Clean Water for All is working to reduce agricultural runoff by putting a spotlight on manure pollution caused by industrial animal agriculture, working with Congress and government agencies to improve federal policy on nonpoint source pollution, and increasing funding and improving effectiveness of nonpoint source programs, including Farm Bill conservation programs.

 

Water Pollution from Industrial Animal Agriculture

The impact of agribusiness pollution on our nation’s waterways is severe.
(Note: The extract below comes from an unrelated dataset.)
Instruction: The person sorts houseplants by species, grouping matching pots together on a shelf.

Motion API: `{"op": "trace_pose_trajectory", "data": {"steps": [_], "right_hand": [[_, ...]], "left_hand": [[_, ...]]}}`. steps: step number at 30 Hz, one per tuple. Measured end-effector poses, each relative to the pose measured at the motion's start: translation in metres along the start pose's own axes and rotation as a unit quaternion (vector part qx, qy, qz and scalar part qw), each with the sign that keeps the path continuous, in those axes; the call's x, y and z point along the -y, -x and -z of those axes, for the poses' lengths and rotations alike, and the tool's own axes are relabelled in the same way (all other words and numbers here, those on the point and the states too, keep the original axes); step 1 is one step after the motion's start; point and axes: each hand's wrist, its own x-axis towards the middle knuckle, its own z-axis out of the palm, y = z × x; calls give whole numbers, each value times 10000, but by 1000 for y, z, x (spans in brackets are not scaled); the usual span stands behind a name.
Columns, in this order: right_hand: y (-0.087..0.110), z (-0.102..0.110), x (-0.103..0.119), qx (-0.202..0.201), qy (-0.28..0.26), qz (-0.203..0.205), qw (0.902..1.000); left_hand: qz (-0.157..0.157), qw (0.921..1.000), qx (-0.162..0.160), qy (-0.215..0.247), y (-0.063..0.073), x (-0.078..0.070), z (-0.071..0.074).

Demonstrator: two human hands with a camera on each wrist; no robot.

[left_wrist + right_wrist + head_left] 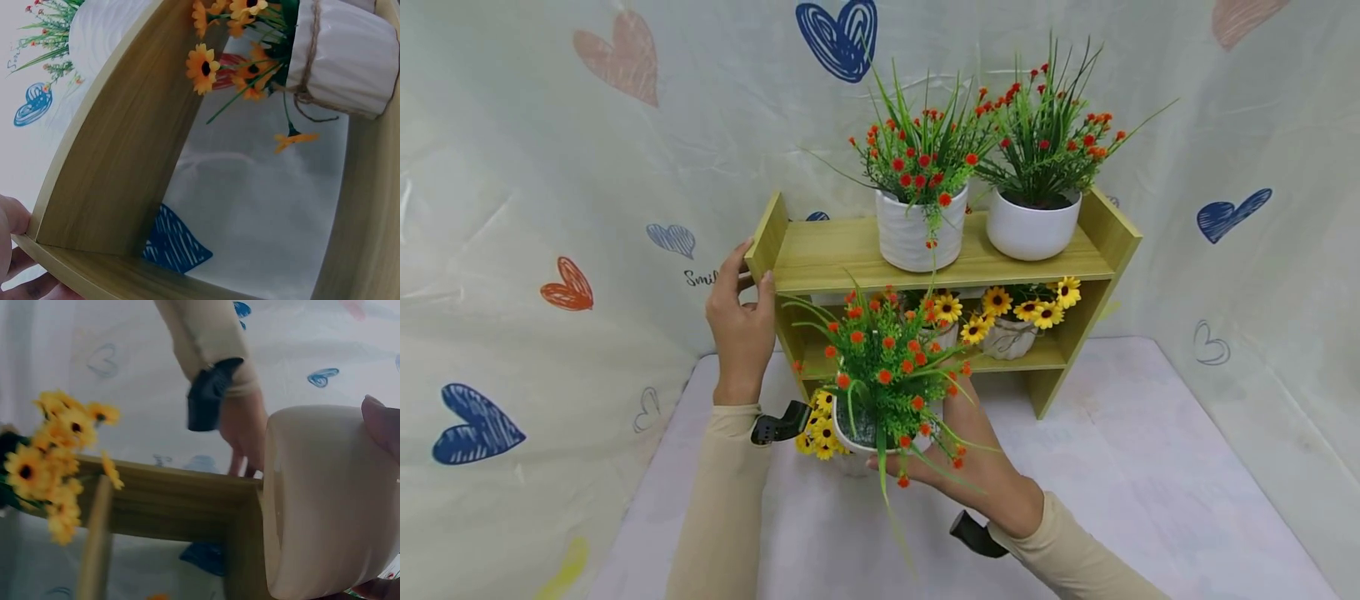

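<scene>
My left hand (741,325) grips the upper left corner of a wooden two-tier shelf (831,250), thumb on one side of the side panel and fingers on the other. In front of the shelf, my right hand (973,450) holds a potted plant (883,375) with orange-red flowers and long grass blades. Its smooth white pot (331,500) fills the right part of the right wrist view, tilted, with fingers around it. The plant overlaps the lower tier in the head view and hides part of it.
On the top board stand a ribbed white pot (921,233) and a rounded white pot (1033,229), both with red flowers. Sunflower pots (1009,340) sit on the lower tier. Another bunch of sunflowers (822,429) stands on the table (1105,492), partly behind the held plant.
</scene>
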Motion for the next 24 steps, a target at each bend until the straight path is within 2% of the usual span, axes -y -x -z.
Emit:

Nutrient pollution (excess nitrogen and phosphorus) arising from agriculture and agricultural processing has contaminated drinking water, caused huge dead zones in coastal waters and turned large portions of rivers, lakes and streams across the country into a green soup of toxic algae.  Policy solutions to address nutrient pollution have neglected the impacts of industrial, confined animal agriculture to the detriment of our waterways. There are three interrelated operations of industrial agribusiness contributing to nutrient pollution: 

  1. Confined Animal Feeding Operations (known as CAFOs) producing huge volumes of manure; 
  2. Cropland (often growing grain for livestock), where chemical fertilizer and manure from industrial livestock operations runs off into nearby waterways; and 
  3. Slaughterhouses where livestock are processed also dump pollution directly into our waters.